Mrs R complained about Axa Wealth Services Limited in January 2014 when she received a statement that recorded the current value of her investment, showing it had dropped below the sum invested in April 2011.

She was told, however, that the firm no longer offered financial advice.

After reviewing the case, Axa admitted that she should only have been told to invest half the amount and offered to recompense her in one of two ways.

But Mrs R said all her money should be returned along with interest and therefore complained to the ombudsman.

In a final decision, ombudsman James Harris agreed with Axa and said Mrs R needed to choose one of the offers the company made.

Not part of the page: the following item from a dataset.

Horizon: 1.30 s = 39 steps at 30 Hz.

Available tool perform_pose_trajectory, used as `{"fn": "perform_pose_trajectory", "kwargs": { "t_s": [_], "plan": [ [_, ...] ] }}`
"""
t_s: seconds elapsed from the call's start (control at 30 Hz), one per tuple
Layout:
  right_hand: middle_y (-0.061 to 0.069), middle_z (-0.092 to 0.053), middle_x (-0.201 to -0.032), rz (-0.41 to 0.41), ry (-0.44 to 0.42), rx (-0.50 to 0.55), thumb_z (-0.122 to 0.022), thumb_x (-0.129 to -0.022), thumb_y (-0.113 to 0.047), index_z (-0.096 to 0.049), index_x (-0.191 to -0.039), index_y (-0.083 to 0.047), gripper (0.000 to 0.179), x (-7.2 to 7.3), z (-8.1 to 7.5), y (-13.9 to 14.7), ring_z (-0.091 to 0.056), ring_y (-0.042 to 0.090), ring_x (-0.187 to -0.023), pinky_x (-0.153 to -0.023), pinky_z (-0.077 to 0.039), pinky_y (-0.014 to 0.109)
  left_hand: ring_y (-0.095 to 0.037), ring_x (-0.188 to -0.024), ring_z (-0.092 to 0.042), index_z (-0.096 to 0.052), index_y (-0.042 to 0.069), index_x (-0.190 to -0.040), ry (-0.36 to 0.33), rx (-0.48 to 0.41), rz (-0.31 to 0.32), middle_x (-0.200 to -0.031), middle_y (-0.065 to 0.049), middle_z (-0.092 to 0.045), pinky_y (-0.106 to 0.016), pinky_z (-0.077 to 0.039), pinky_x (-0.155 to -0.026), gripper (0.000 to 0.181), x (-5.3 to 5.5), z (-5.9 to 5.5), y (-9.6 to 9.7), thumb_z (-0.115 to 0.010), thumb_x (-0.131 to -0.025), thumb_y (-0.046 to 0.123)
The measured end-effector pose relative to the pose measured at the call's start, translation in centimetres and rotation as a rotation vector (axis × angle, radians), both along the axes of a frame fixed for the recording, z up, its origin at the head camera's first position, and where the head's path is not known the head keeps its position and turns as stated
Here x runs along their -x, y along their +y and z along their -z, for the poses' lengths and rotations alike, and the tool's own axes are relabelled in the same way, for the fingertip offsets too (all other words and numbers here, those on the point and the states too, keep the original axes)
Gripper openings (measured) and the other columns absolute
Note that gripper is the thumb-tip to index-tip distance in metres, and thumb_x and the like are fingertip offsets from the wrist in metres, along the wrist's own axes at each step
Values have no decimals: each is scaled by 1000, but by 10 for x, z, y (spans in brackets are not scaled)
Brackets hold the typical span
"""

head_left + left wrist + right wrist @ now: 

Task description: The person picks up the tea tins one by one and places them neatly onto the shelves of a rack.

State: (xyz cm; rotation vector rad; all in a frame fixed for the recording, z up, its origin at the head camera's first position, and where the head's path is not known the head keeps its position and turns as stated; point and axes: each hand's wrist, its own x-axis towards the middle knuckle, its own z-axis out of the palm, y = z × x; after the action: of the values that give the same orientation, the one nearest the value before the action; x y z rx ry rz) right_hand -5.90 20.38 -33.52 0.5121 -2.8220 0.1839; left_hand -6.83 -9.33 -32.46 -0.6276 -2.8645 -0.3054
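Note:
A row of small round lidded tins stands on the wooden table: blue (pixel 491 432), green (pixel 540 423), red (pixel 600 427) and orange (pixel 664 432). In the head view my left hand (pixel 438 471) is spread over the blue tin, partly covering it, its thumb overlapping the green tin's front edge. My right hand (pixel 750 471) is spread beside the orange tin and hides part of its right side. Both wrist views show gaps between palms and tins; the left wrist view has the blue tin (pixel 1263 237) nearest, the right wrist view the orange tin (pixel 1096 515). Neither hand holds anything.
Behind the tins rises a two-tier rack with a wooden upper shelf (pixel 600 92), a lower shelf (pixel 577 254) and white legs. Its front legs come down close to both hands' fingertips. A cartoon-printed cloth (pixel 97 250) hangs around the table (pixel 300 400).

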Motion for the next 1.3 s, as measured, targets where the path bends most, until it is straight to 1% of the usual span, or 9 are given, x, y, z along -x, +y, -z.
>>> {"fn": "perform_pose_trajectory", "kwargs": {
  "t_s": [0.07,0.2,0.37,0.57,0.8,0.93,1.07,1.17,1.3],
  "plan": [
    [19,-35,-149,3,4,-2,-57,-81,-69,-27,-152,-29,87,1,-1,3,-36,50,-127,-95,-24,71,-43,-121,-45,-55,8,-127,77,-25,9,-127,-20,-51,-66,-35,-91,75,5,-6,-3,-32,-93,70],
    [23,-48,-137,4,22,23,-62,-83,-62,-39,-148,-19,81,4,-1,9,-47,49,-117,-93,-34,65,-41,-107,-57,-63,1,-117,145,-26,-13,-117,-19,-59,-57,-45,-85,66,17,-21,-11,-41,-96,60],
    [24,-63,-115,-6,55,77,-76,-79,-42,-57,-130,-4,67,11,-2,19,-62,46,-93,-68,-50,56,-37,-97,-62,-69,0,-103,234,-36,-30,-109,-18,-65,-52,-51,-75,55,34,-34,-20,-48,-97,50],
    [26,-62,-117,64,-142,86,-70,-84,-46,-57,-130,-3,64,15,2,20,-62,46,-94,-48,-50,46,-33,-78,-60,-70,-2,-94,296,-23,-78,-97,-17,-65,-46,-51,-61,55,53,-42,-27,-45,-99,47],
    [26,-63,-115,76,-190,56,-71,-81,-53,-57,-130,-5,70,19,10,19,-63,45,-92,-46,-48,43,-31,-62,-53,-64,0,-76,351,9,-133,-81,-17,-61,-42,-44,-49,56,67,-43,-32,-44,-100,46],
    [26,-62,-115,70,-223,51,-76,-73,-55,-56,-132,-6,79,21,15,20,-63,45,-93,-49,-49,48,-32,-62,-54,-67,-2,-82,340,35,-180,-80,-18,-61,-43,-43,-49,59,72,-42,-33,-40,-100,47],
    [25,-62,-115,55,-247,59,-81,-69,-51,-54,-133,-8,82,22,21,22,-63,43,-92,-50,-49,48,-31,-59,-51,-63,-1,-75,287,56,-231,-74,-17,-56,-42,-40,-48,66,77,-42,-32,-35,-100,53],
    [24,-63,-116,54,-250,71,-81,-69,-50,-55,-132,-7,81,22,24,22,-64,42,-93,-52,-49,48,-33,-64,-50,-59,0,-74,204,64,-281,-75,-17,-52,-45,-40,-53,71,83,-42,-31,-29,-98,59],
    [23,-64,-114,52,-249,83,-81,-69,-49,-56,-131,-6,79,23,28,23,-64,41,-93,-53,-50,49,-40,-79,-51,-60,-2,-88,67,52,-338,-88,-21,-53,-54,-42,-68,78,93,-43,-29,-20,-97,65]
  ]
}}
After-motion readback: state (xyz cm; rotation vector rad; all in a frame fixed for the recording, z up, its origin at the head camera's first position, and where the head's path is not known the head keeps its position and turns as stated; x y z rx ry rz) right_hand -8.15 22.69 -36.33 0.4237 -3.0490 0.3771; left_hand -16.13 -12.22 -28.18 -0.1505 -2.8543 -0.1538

He acknowledged what Mrs R has said about the pressure she felt under to take out the investment and accepted the adviser may have been overly encouraging about the potential return available, but also said she was provided with information that explained the risks involved and was in a position to accept a degree of risk with a proportion of her money.

Mr Harris said he did not think Axa should be required to refund the whole amount. “I’m satisfied the charges were provided to Mrs R within the documentation provided to her at the point of sale.”

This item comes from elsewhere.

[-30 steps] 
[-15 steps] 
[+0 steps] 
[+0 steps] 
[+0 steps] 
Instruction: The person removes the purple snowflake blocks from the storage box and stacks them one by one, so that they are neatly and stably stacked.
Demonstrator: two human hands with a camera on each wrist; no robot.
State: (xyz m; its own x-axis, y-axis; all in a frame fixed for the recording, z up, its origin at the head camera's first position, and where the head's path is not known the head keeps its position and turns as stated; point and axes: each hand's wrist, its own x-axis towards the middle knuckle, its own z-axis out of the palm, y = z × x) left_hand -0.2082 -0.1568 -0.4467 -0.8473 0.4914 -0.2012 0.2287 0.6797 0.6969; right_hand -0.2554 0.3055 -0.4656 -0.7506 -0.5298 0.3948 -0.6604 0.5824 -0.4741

In respect of the decision to no longer provided advice, he said this was a decision Axa was entitled to make. “Ultimately, although frustrating for Mrs R, it didn’t impact upon the suitability of the advice.”

Mrs R said she had agreed to the investment because she believed what the adviser at Axa had told her, believing she would be able to rely on the adviser to discuss her investment in future.

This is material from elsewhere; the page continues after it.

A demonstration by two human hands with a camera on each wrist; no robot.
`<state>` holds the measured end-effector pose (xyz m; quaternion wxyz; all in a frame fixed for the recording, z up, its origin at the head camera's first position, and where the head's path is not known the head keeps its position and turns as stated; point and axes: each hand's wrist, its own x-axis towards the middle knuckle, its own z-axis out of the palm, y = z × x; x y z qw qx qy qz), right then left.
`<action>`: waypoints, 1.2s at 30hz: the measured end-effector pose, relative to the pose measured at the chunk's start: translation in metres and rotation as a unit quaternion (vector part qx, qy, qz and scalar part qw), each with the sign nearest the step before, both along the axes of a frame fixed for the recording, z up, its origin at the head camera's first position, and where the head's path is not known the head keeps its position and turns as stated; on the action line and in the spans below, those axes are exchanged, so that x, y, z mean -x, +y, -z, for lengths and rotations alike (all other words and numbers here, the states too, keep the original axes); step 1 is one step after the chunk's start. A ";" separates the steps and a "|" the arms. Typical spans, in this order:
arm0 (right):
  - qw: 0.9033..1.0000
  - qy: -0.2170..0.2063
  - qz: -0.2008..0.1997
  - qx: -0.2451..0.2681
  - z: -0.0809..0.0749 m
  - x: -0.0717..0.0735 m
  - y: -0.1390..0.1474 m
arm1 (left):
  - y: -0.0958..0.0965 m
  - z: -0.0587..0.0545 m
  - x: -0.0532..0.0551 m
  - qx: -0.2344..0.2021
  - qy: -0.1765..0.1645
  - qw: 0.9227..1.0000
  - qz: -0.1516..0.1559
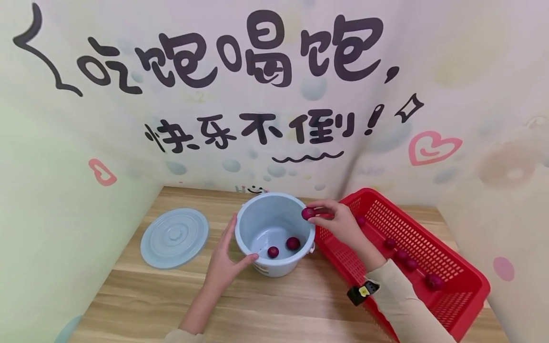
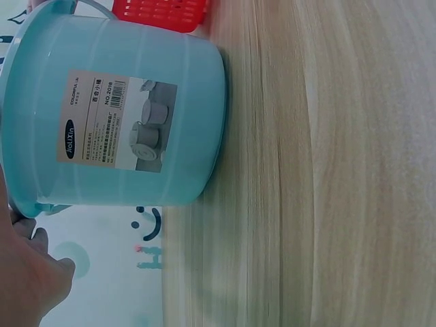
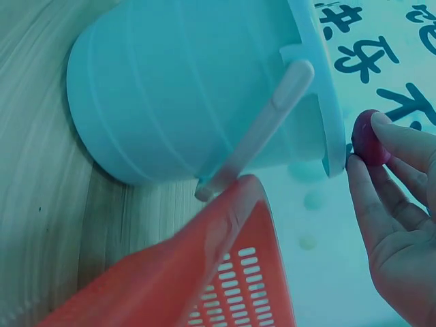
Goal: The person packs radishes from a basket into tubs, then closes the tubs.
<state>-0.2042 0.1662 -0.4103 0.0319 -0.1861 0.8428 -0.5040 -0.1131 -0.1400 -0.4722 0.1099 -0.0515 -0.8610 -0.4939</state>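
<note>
A: Where was the small, round, dark-red ball (image 1: 308,213)?

B: Just above the right-hand rim of the round, light-blue plastic bucket (image 1: 261,219), which stood near the middle of the far edge of the wood-grained tabletop (image 1: 279,314). The right hand (image 1: 343,224) held it there, thumb and fingers pinching it.

A: And the left hand (image 1: 227,262)?

B: It gripped the bucket's left side, thumb at the near rim, the other fingers spread along the outer wall.

A: I took the step in hand to be lowering the ball into the bucket. How was that best done?

B: With a light pinch, I'd have said, since a hard squeeze could shoot a round thing loose. The ball needed carrying inward past the rim, then low, before the fingers parted; released right at the edge, it might have dropped outside.

A: Two more dark-red balls (image 1: 293,244) lay on the bucket's floor, toward its near side.

B: Then the bare floor farther back was the better spot. The left hand's grip mattered too; a light bucket could tip.

A: Anything to watch on the right?

B: The pale plastic handle (image 3: 266,122) hung down close by the red, rectangular, slotted plastic basket (image 1: 429,238) along the tabletop's right edge. A wide swing could have snagged there.
</note>
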 end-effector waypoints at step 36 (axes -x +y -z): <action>0.998 0.009 0.065 -0.007 0.003 0.015 0.050 | 0.000 0.005 -0.001 -0.010 0.002 1.000 0.000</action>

After reviewing the advice given to Mrs R, Axa said that while it did not think the investment was wrong for her in general, it did think too much of her money had been committed to it.

The provider offered two options for settling her complaint, which would take into account the value of her holding at the date of calculation.

The first option was to refund half the capital and then add interest over the period, which assumed Mrs R would have kept half her money back and placed it in a fixed term deposit account.

The second option was for Mrs R to keep her Isa in place, but be paid the equivalent sum of interest that would have been earned on the amount that should not have been invested. This payment of interest would be made outside the Isa wrapper.

A Fos adjudicator concluded there was sufficient information contained in the documentation Mrs R had been given to explain clearly what the investment was and how her money might be affected by investing in it.

Also, the adjudicator noted that Mrs R had signed an authorisation confirming the investment had been explained and she understood how it worked.

Mrs R then argued the adviser “badgered her” into attending an appointment to discuss making the investment and pressured her into signing the paperwork.

After previously investing in 2000 it took 10 years for her to recoup the capital and Mrs R claimed the adviser had assured her that it would not happen again, using another clients’ personal information to demonstrate.

She was aware of the cooling off period during which she could have cancelled, but argued it did not feel it provided a long enough time to make an informed decision.

On receipt of her annual statement, Mrs R said she tried to make an appointment with the adviser, only to be told she had left, claiming to be left “high and dry” when Axa withdrew their advice service.

Axa confirmed it had closed its advice business in April 2013, which was when the adviser who made recommendation to Mrs R had left.